Enquanto multinacionais exploram gás e recursos estratégicos, pescadores e camponeses são deixados à sua sorte, sem segurança, saúde ou educação. Cada cadáver anónimo enterra, com ele, a própria ideia de soberania. É o que Mbembe chama de necropolítica: um poder que decide quem pode viver e quem pode ser deixado para morrer.
O enterro só acontece dias depois, com escoltas improvisadas. A morte violenta tornou-se rotina. O Estado mostra-se célere na defesa de contratos e acionistas, mas lento, quase imóvel, na defesa do direito à vida do seu povo.
Cabo Delgado exige dignidade e justiça, mas recebe silêncio e relatórios.
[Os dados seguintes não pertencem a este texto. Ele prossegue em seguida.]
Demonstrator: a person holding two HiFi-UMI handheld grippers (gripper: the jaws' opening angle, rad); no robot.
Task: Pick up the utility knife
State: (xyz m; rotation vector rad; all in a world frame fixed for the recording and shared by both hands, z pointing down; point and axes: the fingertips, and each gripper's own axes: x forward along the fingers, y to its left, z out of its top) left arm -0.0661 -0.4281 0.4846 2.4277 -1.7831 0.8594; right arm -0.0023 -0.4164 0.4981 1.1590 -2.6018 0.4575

O rio Messalo segue correndo, indiferente, levando sangue e memórias de mais um pescador invisível para o Estado. Enquanto isso, nos Palácios, ecoam discursos inflamados, promessas de reconstrução e anúncios de “grandes vitórias”. Na prática? Reconstrução de papel, segurança improvisada, desenvolvimento reservado às petrolíferas.
É o paradoxo moçambicano: libertos de um império, incapazes de conter bandos de kalashnikov. São terroristas, mas não deixam de ser apenas espelhos da nossa própria fragilidade.
Quantos pescadores mais terão de morrer? Ou já não estamos perante um sono do Estado, mas um coma induzido pelos interesses que preferem o silêncio?
E assim, registamos mais uma tragédia repetida — a morte de quem vive do rio, mas morre à sua margem, sob a bênção cínica da ausência estatal.